**What to work on**
Lines outside the range are not wanted. Give again exactly the lines between the line holding "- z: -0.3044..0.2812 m" and the line holding "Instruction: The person", inclusive, from the listing below.

**Data listing**
***

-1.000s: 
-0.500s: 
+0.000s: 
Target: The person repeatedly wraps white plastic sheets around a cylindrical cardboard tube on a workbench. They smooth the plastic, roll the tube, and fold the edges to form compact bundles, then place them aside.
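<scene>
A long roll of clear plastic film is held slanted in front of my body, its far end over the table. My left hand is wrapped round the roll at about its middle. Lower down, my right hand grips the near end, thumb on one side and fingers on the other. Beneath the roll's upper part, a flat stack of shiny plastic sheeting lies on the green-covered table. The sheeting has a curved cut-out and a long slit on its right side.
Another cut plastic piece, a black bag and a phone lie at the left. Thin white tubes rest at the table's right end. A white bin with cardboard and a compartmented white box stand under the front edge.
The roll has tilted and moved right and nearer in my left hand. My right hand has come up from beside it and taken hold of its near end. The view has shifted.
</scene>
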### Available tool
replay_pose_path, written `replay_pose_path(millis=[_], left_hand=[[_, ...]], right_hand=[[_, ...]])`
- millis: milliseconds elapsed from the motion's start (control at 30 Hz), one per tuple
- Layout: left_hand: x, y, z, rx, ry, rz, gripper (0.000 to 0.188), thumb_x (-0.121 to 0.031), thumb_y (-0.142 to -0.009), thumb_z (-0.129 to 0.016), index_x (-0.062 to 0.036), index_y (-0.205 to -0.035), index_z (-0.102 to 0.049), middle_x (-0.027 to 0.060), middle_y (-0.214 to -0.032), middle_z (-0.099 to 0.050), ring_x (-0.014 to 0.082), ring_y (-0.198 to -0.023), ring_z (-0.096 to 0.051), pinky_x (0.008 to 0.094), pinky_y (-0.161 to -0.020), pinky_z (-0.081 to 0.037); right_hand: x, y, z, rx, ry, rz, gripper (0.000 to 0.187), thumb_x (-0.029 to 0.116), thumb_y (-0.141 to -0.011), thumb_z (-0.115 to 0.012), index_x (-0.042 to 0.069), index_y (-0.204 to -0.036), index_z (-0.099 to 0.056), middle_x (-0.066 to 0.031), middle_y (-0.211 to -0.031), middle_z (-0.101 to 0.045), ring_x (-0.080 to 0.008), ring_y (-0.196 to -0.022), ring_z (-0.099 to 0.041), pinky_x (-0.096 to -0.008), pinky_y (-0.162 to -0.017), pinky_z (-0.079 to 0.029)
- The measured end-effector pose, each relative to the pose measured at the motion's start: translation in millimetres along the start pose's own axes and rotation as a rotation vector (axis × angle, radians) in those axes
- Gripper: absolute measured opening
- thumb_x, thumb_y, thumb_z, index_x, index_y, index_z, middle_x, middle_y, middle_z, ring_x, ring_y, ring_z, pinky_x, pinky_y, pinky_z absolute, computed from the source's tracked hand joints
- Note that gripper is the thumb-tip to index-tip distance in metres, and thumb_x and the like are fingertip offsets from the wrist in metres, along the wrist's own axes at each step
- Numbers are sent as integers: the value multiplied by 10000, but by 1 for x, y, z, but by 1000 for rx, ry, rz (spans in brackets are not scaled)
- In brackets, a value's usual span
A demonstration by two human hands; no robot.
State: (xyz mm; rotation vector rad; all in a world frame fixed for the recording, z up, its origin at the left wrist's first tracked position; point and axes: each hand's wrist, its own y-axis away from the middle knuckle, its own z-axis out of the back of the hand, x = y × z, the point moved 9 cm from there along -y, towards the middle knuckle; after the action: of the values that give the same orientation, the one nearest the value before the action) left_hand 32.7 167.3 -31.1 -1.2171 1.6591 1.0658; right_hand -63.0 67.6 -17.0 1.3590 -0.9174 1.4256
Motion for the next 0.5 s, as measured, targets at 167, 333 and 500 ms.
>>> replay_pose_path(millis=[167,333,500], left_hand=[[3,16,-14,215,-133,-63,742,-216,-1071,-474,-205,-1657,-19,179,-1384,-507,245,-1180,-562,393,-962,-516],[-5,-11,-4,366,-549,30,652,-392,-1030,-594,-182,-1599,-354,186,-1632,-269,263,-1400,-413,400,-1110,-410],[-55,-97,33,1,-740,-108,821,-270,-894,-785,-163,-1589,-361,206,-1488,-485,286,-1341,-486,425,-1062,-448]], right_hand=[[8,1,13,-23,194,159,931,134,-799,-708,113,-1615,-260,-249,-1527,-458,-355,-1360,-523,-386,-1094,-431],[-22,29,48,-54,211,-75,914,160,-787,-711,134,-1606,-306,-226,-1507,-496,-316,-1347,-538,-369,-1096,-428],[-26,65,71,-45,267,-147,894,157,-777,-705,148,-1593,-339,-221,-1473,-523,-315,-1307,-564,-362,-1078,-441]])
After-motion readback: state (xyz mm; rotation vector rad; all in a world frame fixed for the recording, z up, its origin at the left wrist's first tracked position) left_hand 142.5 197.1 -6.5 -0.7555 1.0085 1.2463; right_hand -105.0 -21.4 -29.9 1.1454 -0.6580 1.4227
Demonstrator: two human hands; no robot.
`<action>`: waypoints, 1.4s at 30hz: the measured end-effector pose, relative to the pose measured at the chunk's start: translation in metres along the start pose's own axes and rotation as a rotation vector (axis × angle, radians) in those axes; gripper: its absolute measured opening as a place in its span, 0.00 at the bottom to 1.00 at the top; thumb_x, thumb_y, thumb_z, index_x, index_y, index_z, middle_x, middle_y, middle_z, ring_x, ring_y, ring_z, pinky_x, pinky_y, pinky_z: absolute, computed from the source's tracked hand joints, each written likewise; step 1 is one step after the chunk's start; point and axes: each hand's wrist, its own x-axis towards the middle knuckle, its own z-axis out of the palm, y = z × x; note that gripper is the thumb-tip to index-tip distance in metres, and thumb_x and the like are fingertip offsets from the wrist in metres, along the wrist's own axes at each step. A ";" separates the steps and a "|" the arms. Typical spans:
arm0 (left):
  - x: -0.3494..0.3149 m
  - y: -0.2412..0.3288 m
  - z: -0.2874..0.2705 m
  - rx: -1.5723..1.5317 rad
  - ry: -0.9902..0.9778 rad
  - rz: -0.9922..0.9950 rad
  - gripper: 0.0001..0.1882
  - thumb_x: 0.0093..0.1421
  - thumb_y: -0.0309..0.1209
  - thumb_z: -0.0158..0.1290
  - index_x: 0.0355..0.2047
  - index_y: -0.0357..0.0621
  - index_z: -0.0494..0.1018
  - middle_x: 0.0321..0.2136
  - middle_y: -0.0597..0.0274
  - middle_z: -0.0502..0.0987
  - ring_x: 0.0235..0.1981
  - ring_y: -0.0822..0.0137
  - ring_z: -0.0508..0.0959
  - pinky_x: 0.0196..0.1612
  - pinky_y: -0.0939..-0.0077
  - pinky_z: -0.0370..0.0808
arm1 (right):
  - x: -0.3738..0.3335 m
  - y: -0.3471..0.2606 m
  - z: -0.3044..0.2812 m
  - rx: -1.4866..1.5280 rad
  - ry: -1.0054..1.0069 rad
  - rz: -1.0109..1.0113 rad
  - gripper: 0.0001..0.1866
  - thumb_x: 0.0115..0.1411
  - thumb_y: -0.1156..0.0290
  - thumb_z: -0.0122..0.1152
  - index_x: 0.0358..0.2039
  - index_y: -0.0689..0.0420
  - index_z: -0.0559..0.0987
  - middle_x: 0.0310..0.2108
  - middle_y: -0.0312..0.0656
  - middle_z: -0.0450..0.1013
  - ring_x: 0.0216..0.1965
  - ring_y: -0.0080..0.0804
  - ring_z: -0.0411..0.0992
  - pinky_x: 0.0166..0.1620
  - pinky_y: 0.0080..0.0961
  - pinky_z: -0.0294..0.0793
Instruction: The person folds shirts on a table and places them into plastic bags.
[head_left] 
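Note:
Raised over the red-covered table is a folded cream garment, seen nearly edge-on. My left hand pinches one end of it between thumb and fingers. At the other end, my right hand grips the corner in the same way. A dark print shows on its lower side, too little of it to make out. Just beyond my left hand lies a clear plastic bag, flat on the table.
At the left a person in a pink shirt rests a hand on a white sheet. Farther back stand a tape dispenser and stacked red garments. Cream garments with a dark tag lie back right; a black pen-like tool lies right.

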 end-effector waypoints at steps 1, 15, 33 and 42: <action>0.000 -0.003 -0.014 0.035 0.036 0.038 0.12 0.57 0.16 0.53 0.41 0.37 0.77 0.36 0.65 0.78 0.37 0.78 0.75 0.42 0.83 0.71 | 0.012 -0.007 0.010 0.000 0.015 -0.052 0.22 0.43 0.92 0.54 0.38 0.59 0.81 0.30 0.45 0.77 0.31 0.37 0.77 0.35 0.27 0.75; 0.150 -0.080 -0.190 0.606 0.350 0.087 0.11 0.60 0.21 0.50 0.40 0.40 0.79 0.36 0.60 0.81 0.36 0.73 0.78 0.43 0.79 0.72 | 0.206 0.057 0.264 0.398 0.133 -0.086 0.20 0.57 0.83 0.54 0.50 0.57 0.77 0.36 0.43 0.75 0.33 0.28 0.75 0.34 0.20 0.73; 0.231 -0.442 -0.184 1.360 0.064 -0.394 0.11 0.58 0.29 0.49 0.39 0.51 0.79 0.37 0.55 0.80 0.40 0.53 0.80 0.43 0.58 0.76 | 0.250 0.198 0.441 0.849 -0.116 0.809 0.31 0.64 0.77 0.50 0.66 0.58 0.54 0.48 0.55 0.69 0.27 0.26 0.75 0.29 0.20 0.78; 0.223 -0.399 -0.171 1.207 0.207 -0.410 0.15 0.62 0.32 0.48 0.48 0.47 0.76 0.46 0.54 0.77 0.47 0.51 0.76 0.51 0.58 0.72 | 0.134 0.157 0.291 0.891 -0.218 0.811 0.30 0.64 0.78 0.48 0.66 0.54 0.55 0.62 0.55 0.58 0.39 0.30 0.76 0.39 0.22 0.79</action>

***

**Your response**
  - z: -0.3044..0.2812 m
  - rx: -1.4866..1.5280 rad
  - ry: -1.0054..1.0069 rad
  - rz: -1.0109..1.0113 rad
  - gripper: 0.0001..0.1866
  - thumb_x: 0.0115..0.1411
  - thumb_y: -0.1156..0.0290
  - thumb_z: -0.0122..0.1152
  - index_x: 0.0358..0.2039
  - index_y: -0.0689..0.0420
  - index_z: -0.0559..0.0987
  - middle_x: 0.0310..0.2108
  - middle_y: -0.0312..0.0656
  - middle_z: -0.0450..0.1013
  - ring_x: 0.0216..0.1965
  - ring_y: -0.0080..0.0804
  - ring_z: -0.0411..0.0992
  - pinky_x: 0.0166..0.1620
  - pinky_y: 0.0080..0.0961
  - pinky_z: -0.0294..0.0793
Instruction: The person folds shirts on a table and places them into plastic bags.

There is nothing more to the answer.